§ **Task statement**: Keep the pictures out while you transcribe the listing below exactly.

+ + +

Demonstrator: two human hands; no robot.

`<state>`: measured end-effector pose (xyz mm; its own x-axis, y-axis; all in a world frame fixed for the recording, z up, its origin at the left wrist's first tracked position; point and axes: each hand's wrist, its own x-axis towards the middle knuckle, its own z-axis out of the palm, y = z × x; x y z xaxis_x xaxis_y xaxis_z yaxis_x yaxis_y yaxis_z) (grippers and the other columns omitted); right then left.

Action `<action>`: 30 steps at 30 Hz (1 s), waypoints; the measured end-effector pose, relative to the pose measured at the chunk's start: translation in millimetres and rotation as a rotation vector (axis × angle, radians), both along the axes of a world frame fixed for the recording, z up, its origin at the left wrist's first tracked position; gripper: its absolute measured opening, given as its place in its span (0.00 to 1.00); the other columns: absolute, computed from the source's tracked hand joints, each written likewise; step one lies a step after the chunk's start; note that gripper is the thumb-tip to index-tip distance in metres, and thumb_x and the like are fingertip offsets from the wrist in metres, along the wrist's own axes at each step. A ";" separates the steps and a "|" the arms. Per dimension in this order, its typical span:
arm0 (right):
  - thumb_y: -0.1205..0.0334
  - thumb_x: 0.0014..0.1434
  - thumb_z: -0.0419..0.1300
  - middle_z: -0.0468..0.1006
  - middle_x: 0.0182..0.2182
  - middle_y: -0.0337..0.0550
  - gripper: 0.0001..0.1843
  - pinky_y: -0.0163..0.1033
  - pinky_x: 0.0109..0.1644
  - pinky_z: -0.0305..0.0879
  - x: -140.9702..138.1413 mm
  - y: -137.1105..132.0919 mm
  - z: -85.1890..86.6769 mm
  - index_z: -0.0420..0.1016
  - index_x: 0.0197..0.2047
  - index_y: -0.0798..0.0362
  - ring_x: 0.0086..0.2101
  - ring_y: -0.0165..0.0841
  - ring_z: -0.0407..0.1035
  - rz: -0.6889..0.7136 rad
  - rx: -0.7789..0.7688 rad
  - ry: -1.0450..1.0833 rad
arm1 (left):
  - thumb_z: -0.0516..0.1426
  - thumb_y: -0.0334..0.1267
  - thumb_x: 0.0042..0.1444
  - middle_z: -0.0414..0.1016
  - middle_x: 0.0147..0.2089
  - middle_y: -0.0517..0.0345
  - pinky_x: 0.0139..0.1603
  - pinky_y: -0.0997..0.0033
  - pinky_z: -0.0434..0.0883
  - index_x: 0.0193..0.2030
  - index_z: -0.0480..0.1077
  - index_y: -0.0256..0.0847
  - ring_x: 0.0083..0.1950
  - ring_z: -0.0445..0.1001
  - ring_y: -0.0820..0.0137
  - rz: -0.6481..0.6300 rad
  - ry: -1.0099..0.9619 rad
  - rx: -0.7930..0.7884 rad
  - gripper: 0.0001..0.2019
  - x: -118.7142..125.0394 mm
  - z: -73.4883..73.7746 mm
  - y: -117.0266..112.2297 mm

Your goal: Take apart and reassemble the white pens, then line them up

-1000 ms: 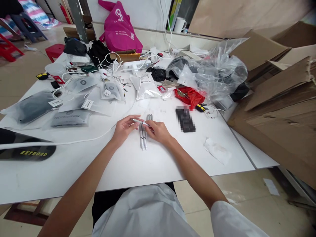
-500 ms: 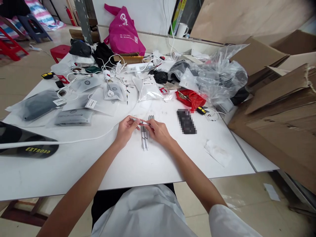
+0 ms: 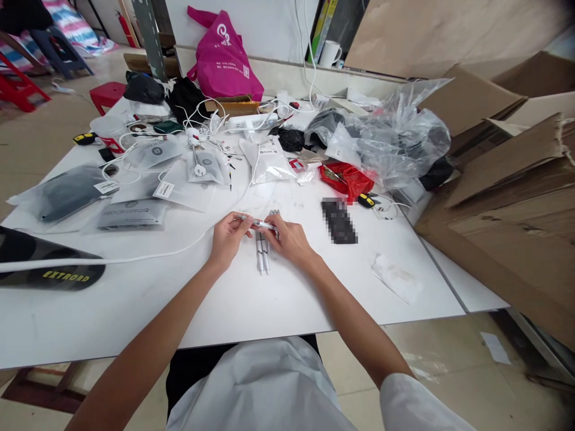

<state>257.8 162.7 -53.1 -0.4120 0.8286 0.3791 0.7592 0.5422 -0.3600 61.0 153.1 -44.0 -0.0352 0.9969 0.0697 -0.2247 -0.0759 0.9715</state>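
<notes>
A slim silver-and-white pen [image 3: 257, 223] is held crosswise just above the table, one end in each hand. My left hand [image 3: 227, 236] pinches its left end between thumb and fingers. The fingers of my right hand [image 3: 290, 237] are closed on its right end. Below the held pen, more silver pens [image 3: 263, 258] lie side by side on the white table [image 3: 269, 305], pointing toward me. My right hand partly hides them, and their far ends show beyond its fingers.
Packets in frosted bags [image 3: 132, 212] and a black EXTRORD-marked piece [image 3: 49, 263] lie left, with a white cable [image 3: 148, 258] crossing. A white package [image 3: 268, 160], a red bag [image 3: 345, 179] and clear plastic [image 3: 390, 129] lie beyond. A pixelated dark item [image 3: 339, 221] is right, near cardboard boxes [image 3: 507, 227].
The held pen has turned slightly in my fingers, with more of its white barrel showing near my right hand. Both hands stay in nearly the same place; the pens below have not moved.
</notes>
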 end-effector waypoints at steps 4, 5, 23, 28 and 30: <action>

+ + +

§ **Expected output**:
Demonstrator: two human hands; no robot.

`<state>`: measured end-effector pose (xyz mm; its own x-axis, y-axis; all in a world frame fixed for the recording, z up, its origin at the left wrist's first tracked position; point and axes: each hand's wrist, its own x-axis towards the middle knuckle, its own z-axis out of the palm, y = z × x; x y z xaxis_x xaxis_y xaxis_z yaxis_x yaxis_y yaxis_z) (grippers and the other columns omitted); right then left.

Action `<action>`: 30 steps at 30 Hz (1 s), waypoints; the measured end-effector pose, relative to the pose measured at the chunk's start: translation in millimetres and rotation as a rotation vector (axis × angle, radians), both along the axes of a world frame fixed for the recording, z up, its origin at the left wrist's first tracked position; gripper: its absolute measured opening, given as its place in its span (0.00 to 1.00); the other columns: absolute, computed from the source's tracked hand joints, each written likewise; step one lies a step after the chunk's start; note that gripper is the thumb-tip to index-tip distance in metres, and thumb_x and the like are fingertip offsets from the wrist in metres, along the wrist's own axes at each step. A ";" separates the steps and a "|" the arms. Per dimension in this order, its typical span:
arm0 (right):
  - thumb_y: -0.1205..0.0334
  - thumb_x: 0.0014..0.1434
  - thumb_z: -0.0419..0.1300
  - middle_z: -0.0468..0.1006
  - middle_x: 0.0182..0.2182
  - middle_y: -0.0337..0.0550
  - gripper: 0.0001..0.1843
  - pinky_y: -0.0163..0.1033
  - pinky_x: 0.0109..0.1644
  - pinky_z: -0.0305..0.0879
  - x: -140.9702..138.1413 mm
  - y: -137.1105..132.0919 mm
  - z: -85.1890..86.6769 mm
  - index_z: -0.0420..0.1016
  - index_x: 0.0197..0.2047
  - index_y: -0.0798..0.0362
  - ring_x: 0.0086..0.2101
  - ring_y: -0.0165..0.0841
  - ring_z: -0.0407..0.1035
  - rz: -0.6889..0.7136 rad
  - rx: -0.7789..0.7688 rad
  - ry: -1.0450..1.0833 rad
arm1 (left):
  - thumb_z: -0.0516..0.1426
  - thumb_y: -0.0334..0.1267
  - thumb_x: 0.0042..0.1444
  - middle_z: -0.0414..0.1016
  - middle_x: 0.0147..0.2089
  - middle_y: -0.0517..0.0345
  - pinky_x: 0.0139..0.1603
  - pinky_y: -0.0997..0.0033
  - pinky_z: -0.0434..0.0883
  - index_x: 0.0193..0.2030
  - index_z: -0.0480..0.1077
  - index_y: -0.0256..0.0847
  - ring_x: 0.0083..0.1950
  - ring_z: -0.0445..0.1001
  - ring_y: -0.0820..0.0137
  - rz: -0.6481..0.6300 rad
  - ry: -1.0099..0.9619 rad
  - rx: -0.7930..0.7884 rad
  - gripper: 0.0001..0.2019
  - x: -118.7142..125.0394 mm
  - z: -73.4883..73.7746 mm
  - y: -117.0266..112.2297 mm

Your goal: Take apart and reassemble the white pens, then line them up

-1000 ms: 
-500 ms: 
+0 ms: 

<state>257.8 162.7 -53.1 -0.4120 0.8286 0.3791 0.7592 0.5422 -0.3600 61.0 153.1 -44.0 -0.0352 0.9969 0.0697 -0.2247 -0.0759 0.9715</state>
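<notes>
A slim silver-and-white pen [image 3: 257, 223] is held crosswise just above the table, one end in each hand. My left hand [image 3: 227, 236] pinches its left end between thumb and fingers. The fingers of my right hand [image 3: 290, 237] are closed on its right end. Below the held pen, more silver pens [image 3: 263, 258] lie side by side on the white table [image 3: 269, 305], pointing toward me. My right hand partly hides them, and their far ends show beyond its fingers.
Packets in frosted bags [image 3: 132, 212] and a black EXTRORD-marked piece [image 3: 49, 263] lie left, with a white cable [image 3: 148, 258] crossing. A white package [image 3: 268, 160], a red bag [image 3: 345, 179] and clear plastic [image 3: 390, 129] lie beyond. A pixelated dark item [image 3: 339, 221] is right, near cardboard boxes [image 3: 507, 227].
The held pen has turned slightly in my fingers, with more of its white barrel showing near my right hand. Both hands stay in nearly the same place; the pens below have not moved.
</notes>
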 end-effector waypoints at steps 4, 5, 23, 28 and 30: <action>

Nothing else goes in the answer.